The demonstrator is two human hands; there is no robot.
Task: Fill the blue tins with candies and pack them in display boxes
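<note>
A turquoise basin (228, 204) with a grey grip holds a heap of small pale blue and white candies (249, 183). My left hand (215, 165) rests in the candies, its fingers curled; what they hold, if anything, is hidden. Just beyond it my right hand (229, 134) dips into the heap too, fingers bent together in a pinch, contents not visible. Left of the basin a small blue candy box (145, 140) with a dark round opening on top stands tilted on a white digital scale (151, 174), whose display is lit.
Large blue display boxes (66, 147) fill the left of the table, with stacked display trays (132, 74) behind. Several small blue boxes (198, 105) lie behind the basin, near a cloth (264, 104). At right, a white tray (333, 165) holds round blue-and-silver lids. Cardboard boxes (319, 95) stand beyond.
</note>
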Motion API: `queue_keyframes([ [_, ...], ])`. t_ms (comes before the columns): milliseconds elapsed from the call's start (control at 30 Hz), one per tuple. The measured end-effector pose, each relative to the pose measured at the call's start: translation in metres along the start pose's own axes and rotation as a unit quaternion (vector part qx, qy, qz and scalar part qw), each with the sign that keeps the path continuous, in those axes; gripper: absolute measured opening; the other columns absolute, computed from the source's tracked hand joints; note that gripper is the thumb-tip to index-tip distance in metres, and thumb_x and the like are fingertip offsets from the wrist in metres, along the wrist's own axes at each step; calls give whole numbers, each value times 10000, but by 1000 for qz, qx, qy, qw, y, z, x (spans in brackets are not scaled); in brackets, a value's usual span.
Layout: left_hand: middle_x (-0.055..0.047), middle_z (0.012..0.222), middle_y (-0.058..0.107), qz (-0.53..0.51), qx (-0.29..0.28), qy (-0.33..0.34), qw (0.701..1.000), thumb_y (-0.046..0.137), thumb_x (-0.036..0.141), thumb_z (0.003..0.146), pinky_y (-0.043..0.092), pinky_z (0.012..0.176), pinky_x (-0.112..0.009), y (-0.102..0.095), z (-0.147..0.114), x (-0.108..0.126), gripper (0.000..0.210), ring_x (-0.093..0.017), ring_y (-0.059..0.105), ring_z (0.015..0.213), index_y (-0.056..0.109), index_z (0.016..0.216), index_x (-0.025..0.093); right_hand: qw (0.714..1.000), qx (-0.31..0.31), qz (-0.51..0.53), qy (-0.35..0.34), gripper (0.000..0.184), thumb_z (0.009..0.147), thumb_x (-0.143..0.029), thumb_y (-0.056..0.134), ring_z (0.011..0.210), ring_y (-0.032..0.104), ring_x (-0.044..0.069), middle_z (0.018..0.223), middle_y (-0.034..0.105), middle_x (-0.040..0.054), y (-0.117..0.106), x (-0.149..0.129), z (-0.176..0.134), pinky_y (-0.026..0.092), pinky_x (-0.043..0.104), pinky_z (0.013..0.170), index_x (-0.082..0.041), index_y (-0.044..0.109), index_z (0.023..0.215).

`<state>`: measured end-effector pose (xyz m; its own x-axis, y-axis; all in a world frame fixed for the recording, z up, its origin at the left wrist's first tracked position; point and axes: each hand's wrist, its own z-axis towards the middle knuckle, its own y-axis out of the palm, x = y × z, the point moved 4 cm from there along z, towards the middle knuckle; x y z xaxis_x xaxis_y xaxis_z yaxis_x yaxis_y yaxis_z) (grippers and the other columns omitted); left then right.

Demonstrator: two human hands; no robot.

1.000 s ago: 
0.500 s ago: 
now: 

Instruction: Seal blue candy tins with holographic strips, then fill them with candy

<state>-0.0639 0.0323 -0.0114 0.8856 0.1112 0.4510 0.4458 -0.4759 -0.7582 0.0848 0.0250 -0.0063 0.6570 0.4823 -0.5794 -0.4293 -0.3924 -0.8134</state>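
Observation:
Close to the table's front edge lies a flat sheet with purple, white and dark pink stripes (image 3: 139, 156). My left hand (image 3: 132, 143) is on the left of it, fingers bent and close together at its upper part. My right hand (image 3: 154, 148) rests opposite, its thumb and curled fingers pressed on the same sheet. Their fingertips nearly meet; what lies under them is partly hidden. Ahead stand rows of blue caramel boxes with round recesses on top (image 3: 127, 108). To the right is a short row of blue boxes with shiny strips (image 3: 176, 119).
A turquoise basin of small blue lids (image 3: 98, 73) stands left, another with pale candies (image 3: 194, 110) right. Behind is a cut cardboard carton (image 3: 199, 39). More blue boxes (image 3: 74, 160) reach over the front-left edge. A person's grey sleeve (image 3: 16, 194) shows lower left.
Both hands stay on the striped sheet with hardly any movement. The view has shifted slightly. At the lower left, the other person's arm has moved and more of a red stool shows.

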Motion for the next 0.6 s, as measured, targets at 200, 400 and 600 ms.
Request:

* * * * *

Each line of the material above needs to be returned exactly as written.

RESULT -
The demonstrator is two human hands; there is no robot.
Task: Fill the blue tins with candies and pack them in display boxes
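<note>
A turquoise basin (228, 204) with a grey grip holds a heap of small pale blue and white candies (249, 183). My left hand (215, 165) rests in the candies, its fingers curled; what they hold, if anything, is hidden. Just beyond it my right hand (229, 134) dips into the heap too, fingers bent together in a pinch, contents not visible. Left of the basin a small blue candy box (145, 140) with a dark round opening on top stands tilted on a white digital scale (151, 174), whose display is lit.
Large blue display boxes (66, 147) fill the left of the table, with stacked display trays (132, 74) behind. Several small blue boxes (198, 105) lie behind the basin, near a cloth (264, 104). At right, a white tray (333, 165) holds round blue-and-silver lids. Cardboard boxes (319, 95) stand beyond.
</note>
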Motion API: `queue_keyframes([ [_, ...], ])`. t_ms (comes before the columns): milliseconds elapsed from the call's start (control at 30 Hz), one per tuple. The measured end-effector pose, each relative to the pose measured at the call's start: translation in metres along the start pose's own axes and rotation as a unit quaternion (vector part qx, qy, qz and scalar part qw), each with the sign that keeps the path continuous, in those axes; gripper: absolute measured opening; the other columns absolute, computed from the source's tracked hand joints; note that gripper is the thumb-tip to index-tip distance in metres, and thumb_x and the like are fingertip offsets from the wrist in metres, along the wrist's own axes at each step; calls give whole numbers, each value times 10000, but by 1000 for qz, qx, qy, qw, y, z, x (spans in brackets are not scaled); in brackets, a value's usual span.
Layout: left_hand: middle_x (-0.055..0.047), middle_z (0.012..0.222), middle_y (-0.058..0.107), qz (-0.53..0.51), qx (-0.29..0.28), qy (-0.33..0.34), qw (0.701..1.000), thumb_y (-0.046..0.137), thumb_x (-0.036..0.141), thumb_z (0.003..0.146), pinky_y (-0.043..0.092), pinky_z (0.012..0.176), pinky_x (-0.112..0.009), y (-0.102..0.095), z (-0.147..0.114), x (-0.108..0.126), gripper (0.000..0.210), ring_x (-0.093..0.017), ring_y (-0.059..0.105), ring_z (0.015..0.213), index_y (-0.056..0.109), index_z (0.016..0.216), index_x (-0.025..0.093); right_hand: qw (0.714..1.000), qx (-0.31..0.31), qz (-0.51..0.53), qy (-0.35..0.34), gripper (0.000..0.184), thumb_z (0.009..0.147), thumb_x (-0.143..0.029), thumb_y (-0.056..0.134), ring_z (0.011..0.210), ring_y (-0.032..0.104), ring_x (-0.044..0.069), middle_z (0.018..0.223), middle_y (-0.034..0.105), middle_x (-0.040..0.054), y (-0.117..0.106), x (-0.149..0.129), z (-0.176..0.134), pinky_y (-0.026..0.092), pinky_x (-0.043..0.104), pinky_z (0.013..0.170), index_x (-0.082..0.041), index_y (-0.044..0.109), index_z (0.023..0.215).

`<state>`: measured end-effector pose (xyz m; its own x-axis, y-axis; all in a world frame fixed for the recording, z up, its origin at the left wrist's first tracked position; point and axes: each hand's wrist, its own z-axis towards the middle knuckle, its own y-axis out of the palm, x = y × z, the point moved 4 cm from there along z, towards the middle knuckle; x y z xaxis_x xaxis_y xaxis_z yaxis_x yaxis_y yaxis_z) (grippers and the other columns omitted); left then right.

Demonstrator: two human hands; no robot.

1.000 s ago: 
0.500 s ago: 
now: 

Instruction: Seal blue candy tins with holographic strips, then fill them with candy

<state>-0.0639 0.0323 -0.0114 0.8856 0.1112 0.4510 0.4458 -0.4759 -0.7582 0.0848 0.0250 -0.0063 0.6570 0.4823 -0.5794 -0.4293 -0.3924 -0.8134</state>
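Observation:
Close to the table's front edge lies a flat sheet with purple, white and dark pink stripes (image 3: 139, 156). My left hand (image 3: 132, 143) is on the left of it, fingers bent and close together at its upper part. My right hand (image 3: 154, 148) rests opposite, its thumb and curled fingers pressed on the same sheet. Their fingertips nearly meet; what lies under them is partly hidden. Ahead stand rows of blue caramel boxes with round recesses on top (image 3: 127, 108). To the right is a short row of blue boxes with shiny strips (image 3: 176, 119).
A turquoise basin of small blue lids (image 3: 98, 73) stands left, another with pale candies (image 3: 194, 110) right. Behind is a cut cardboard carton (image 3: 199, 39). More blue boxes (image 3: 74, 160) reach over the front-left edge. A person's grey sleeve (image 3: 16, 194) shows lower left.
Both hands stay on the striped sheet with hardly any movement. The view has shifted slightly. At the lower left, the other person's arm has moved and more of a red stool shows.
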
Motion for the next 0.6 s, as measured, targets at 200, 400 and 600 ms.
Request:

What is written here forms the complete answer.